For the commands that move in two dimensions, the mnemonics used by the existing keybindings struggle to capture both dimensions at once. However, vi-style editing has a long tradtion of using ([{}]) for forward and backward movement, so forward and backward directionality is already solved. The only thing left to solve is encoding up and down.

  • [] will be used for downard movement, because I think it's more common to move down into a sexp.

  • {} will be used for upward movement.
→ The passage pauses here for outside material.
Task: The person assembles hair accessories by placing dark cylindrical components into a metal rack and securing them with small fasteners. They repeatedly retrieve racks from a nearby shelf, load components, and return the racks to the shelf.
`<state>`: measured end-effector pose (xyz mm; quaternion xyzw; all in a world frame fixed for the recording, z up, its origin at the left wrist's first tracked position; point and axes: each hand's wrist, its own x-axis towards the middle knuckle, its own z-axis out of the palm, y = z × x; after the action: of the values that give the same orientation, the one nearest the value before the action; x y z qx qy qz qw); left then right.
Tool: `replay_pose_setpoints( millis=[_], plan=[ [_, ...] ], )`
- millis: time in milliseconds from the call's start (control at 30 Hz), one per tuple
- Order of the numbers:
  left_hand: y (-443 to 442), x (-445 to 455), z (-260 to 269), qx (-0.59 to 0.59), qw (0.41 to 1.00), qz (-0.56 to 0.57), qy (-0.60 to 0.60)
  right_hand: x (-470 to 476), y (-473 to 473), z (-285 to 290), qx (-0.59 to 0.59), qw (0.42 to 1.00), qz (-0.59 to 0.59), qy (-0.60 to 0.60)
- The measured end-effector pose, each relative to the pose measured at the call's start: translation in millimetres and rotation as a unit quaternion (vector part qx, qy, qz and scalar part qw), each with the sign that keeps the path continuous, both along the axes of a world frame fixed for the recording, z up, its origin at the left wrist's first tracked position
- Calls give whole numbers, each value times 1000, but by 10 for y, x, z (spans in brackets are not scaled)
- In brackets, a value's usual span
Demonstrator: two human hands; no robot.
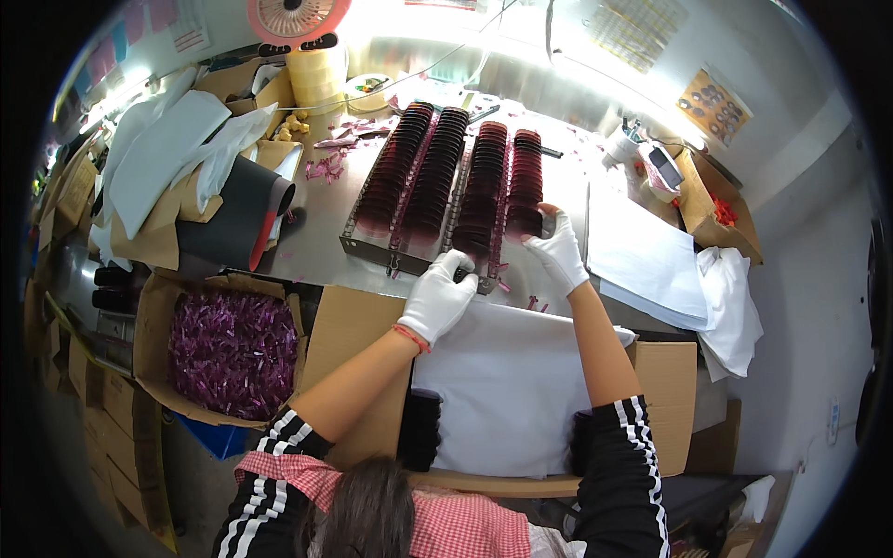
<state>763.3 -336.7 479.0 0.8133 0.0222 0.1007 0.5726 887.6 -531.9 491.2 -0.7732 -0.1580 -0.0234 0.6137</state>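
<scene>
A metal rack (363, 247) on the steel bench holds several long rows of dark, purple-red tinted lenses (425, 209), overlapping on edge. My right hand (561, 254), in a white glove with bare fingertips, has thumb and forefinger at the edge of the front lens (523, 222) in the rightmost row. At the near end of the row beside it, my left hand (441, 296), also gloved, is curled close to the front lenses (471, 240). Something dark shows between its fingers, but their grip is partly hidden. Purple plastic strips (499, 209) run between the rows.
Left of me, a cardboard box (148, 335) is full of purple plastic scraps (234, 356). In front of my body, white sheeting (502, 390) covers an open carton (363, 321) with dark lens stacks (418, 429) at its sides. White sheets (645, 265) lie at right; a pink fan (296, 17) stands behind.
</scene>
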Motion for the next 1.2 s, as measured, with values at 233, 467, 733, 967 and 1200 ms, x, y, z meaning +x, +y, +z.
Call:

This requires the SHIFT key.

commandkeykeycommand
paredit-forward()paredit-backward
paredit-forward-up[]paredit-backward-down
paredit-forward-down{}paredit-backward-up
Meow users could try something similar and gain similar benefits.
;; Integrate paredit navigation commands in a vi style.
(evil-define-key '(normal visual) paredit-mode-map
  ;;  paredit function                    overriden evil function
  ;;  ----------------                    -----------------------
  ")" #'paredit-forward                 ; evil-forward-sentence-begin
  "(" #'paredit-backward                ; evil-backward-sentence-begin
  "]" #'paredit-forward-down            ; evil-forward-section-begin
  "[" #'paredit-backward-down           ; evil-backward-section-begin
  "}" #'paredit-forward-up              ; evil-forward-paragraph
  "{" #'paredit-backward-up             ; evil-backward-paragraph
  )

The trade-off is that some traditional evil movement commands had to be unbound, but I think it's a sacrifice worth making in a Lisp editing context. After all, you're working with (sexps) not sentences and paragraphs.

I would like evil users to try this out, and see how it feels. I think you'll find it very intuitive and compatible with vi-style movement. It should make lisp programming a little more enjoyable too.